* Task requirements: Report every line of the data that includes "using".

Extracted entries section start

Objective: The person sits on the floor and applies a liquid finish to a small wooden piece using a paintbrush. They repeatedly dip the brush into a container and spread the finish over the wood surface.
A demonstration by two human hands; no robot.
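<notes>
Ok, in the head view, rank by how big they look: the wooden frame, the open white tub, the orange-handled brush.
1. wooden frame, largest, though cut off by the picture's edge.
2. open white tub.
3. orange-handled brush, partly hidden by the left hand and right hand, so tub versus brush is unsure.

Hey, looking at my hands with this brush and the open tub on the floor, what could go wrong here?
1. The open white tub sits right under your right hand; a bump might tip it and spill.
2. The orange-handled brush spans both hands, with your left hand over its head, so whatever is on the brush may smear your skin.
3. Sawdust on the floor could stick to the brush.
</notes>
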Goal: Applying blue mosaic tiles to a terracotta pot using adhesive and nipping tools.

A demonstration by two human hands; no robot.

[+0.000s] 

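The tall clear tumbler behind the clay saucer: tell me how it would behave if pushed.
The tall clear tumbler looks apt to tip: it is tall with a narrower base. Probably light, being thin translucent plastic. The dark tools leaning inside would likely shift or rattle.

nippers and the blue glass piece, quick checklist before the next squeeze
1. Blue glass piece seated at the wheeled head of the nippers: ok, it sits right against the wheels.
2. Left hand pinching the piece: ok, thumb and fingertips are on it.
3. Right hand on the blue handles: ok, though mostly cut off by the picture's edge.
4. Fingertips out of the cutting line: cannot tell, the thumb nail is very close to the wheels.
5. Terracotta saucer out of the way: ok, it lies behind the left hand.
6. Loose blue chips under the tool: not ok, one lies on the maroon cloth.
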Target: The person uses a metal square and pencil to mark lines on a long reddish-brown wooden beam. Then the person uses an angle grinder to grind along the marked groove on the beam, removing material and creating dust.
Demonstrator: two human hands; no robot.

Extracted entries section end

* Response:
Objective: The person sits on the floor and applies a liquid finish to a small wooden piece using a paintbrush. They repeatedly dip the brush into a container and spread the finish over the wood surface.
Goal: Applying blue mosaic tiles to a terracotta pot using adhesive and nipping tools.

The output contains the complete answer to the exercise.